__Exercise objective__.
Find every line below where the string "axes" shows up, and copy those lines.

__Data extracts__.
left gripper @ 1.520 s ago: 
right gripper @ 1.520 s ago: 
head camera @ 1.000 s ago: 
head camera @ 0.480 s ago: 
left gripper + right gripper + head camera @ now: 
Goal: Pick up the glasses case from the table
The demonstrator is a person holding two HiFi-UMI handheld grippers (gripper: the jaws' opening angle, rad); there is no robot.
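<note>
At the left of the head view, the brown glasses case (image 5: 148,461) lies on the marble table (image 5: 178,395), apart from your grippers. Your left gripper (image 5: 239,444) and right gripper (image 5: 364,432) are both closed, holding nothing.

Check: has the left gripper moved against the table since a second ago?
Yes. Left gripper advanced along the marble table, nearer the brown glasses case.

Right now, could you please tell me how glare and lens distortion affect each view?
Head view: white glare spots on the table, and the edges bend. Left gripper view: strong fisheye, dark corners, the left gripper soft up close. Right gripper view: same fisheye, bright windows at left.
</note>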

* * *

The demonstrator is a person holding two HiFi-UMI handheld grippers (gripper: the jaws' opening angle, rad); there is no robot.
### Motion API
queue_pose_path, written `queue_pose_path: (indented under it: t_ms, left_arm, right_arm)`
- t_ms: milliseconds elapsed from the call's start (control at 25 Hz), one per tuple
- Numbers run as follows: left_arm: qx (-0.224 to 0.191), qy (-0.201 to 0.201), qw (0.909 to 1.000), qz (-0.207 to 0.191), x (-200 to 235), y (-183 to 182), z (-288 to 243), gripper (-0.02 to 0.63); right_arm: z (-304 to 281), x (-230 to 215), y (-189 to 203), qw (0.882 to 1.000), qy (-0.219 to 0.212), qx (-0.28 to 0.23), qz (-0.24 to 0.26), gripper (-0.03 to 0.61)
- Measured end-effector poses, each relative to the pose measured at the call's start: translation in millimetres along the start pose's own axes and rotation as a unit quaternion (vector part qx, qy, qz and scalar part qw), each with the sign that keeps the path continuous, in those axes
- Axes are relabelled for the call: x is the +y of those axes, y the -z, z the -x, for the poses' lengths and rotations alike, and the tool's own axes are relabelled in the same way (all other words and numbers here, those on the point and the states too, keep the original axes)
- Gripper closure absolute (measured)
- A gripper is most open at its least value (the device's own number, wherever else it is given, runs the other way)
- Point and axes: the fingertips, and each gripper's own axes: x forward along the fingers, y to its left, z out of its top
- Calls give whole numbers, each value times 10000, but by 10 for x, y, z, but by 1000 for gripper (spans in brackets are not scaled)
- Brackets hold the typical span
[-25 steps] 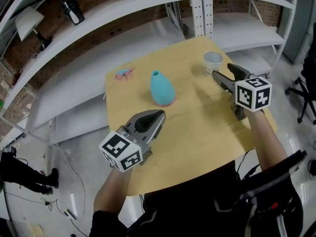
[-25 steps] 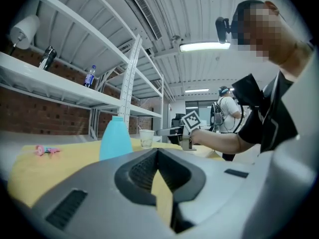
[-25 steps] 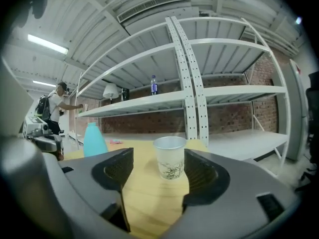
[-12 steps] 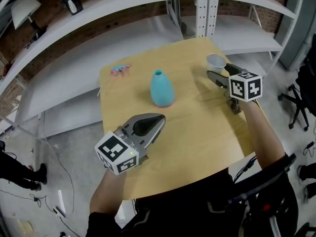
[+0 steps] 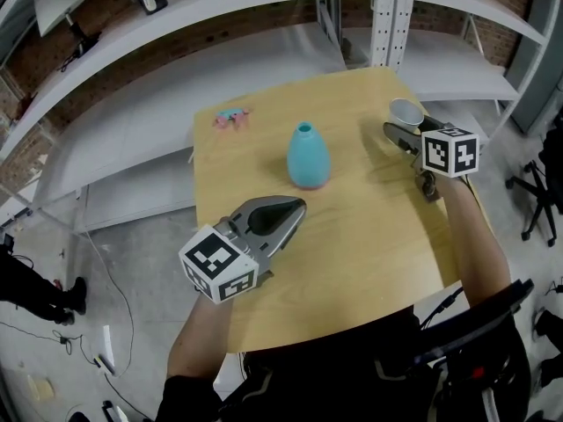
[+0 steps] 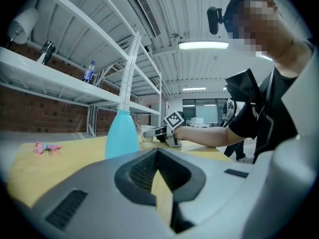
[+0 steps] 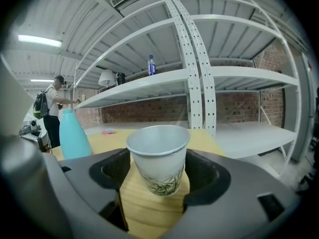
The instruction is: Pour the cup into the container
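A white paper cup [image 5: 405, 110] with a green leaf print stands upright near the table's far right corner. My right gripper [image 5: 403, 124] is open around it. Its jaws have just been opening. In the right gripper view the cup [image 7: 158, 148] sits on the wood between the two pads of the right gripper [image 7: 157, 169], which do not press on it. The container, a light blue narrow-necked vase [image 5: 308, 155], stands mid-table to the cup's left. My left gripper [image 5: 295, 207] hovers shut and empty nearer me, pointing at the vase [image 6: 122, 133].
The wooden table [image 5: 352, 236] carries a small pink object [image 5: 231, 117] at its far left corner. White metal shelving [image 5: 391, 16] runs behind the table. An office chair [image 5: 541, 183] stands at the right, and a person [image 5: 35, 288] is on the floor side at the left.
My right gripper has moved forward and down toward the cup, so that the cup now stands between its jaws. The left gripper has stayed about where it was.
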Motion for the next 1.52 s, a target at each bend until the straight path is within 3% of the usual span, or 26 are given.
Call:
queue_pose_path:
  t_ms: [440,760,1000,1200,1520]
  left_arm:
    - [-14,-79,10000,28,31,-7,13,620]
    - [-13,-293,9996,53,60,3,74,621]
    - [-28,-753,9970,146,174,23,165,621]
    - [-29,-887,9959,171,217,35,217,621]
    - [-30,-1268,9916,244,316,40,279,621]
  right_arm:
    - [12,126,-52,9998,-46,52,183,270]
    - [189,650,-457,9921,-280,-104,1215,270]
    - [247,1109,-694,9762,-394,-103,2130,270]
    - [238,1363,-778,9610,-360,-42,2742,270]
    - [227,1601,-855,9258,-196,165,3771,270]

__Reply to the exercise__.
- Measured end-effector poses, each relative to the pose measured at the call's start: translation in millimetres along the start pose's own axes and rotation as a unit quaternion (vector part qx, qy, qz and scalar part qw), each with the sign that keeps the path continuous, in those axes
- Axes are relabelled for the call: x is the +y of those axes, y the -z, z the -x, for the poses' lengths and rotations alike, and the tool's own axes are relabelled in the same way (all other words and numbers here, those on the point and the states too, keep the original axes)
- Point and axes: the fingertips, and each gripper's own axes: x forward along the fingers, y to its left, z out of its top

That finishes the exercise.